• Question: how did you know you wanted to become a scientist?

    Asked by Lucayyy to Craig, Devon, Marta, Natalie, Nicholas on 6 Mar 2017. This question was also asked by Em, JeffMc, La Joviale, 798rgah32.
    • Photo: Marta Varela

      Marta Varela answered on 6 Mar 2017:


      I don’t think there was a specific moment in time where I knew I wanted to be a scientist. I was always weighing up different career options… Should I be a writer? Should I be a doctor? What about teaching?

      In the end being a scientist won it for me, because I was so keen on learning more about how things worked. It also meant I had a varied job: I could do some teaching, travel to attend conferences and chat to other scientists, write scientific articles and small books and even write my own computer games! So far, I have never regretted my career choice.

      Would you like to become a scientist, you think?

    • Photo: Devon Smith

      Devon Smith answered on 6 Mar 2017:


      I think I knew I wanted to become a scientist during my A Level Biology classes, when I found myself always wanting to know more than what I was being taught. I also realised that I quite like to analyse things, really think about them in great detail. And these are very fundamental skills that you need to be a scientist.

    • Photo: Natalie Doig

      Natalie Doig answered on 6 Mar 2017:


      It took me a long time to realise that is what I wanted. I did not know until I was in University. Partly I think that I didn’t know I wanted to be a scientist because I did not know it was a possibility. I did not know any scientists or had any exposure to it. I did always enjoy science in school, especially the practical stuff – and then at University I realised that there are so many unanswered questions in science and I just wanted to be a part of that. And then I just sort of kept pursuing what was interesting to me.
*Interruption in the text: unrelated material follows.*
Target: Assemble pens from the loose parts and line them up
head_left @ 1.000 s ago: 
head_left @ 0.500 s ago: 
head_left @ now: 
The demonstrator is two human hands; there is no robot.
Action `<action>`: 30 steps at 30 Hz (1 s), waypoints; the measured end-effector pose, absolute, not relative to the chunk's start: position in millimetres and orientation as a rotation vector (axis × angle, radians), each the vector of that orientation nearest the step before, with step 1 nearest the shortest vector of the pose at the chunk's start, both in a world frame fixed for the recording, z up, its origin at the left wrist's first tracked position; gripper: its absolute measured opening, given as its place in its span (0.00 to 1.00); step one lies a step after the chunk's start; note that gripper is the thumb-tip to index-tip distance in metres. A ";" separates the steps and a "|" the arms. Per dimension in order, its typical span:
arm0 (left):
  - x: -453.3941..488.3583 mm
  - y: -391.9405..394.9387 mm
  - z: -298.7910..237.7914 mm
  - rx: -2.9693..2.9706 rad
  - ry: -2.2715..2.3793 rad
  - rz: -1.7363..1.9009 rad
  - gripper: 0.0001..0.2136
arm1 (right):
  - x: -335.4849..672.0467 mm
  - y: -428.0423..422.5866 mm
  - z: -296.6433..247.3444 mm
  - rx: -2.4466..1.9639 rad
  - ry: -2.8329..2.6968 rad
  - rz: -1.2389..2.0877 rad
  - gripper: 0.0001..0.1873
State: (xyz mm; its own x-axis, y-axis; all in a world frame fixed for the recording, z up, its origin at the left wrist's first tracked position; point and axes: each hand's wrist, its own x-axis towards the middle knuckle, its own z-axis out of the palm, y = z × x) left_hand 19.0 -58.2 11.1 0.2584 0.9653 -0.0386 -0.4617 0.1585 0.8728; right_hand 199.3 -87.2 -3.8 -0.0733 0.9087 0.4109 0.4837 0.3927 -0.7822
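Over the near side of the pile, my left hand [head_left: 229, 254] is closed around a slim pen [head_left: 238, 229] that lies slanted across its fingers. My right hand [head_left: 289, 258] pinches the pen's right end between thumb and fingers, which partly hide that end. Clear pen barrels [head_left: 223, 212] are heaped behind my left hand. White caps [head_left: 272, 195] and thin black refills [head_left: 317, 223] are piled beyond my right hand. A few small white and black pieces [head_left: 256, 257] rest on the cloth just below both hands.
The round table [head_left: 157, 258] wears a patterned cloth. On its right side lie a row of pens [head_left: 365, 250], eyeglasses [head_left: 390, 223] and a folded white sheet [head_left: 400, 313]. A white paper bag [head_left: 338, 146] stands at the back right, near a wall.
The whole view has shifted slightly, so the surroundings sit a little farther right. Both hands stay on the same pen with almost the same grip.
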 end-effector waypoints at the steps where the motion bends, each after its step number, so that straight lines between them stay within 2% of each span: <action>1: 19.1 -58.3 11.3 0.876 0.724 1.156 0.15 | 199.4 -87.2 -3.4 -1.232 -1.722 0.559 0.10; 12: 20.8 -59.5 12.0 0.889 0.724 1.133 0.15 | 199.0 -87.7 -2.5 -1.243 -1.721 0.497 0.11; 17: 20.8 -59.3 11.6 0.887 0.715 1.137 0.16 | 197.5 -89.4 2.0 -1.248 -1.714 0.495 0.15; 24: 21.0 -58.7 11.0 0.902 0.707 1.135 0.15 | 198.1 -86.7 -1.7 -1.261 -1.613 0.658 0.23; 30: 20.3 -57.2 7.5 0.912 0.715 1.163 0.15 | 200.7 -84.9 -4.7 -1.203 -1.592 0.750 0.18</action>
    • Photo: Nicholas Younger

      Nicholas Younger answered on 7 Mar 2017:


      I was in my Human Biology class at school and we were learning about how cells make energy from food, and my teacher said it was really complicated and if you went to university you would learn all about it in detail…and I decided there and then that I wanted to know more and that uni was the place for me. After I started my degree I loved it so much and had so many more questions that didn’t have answers that I decided to become a scientist so I could answer them myself.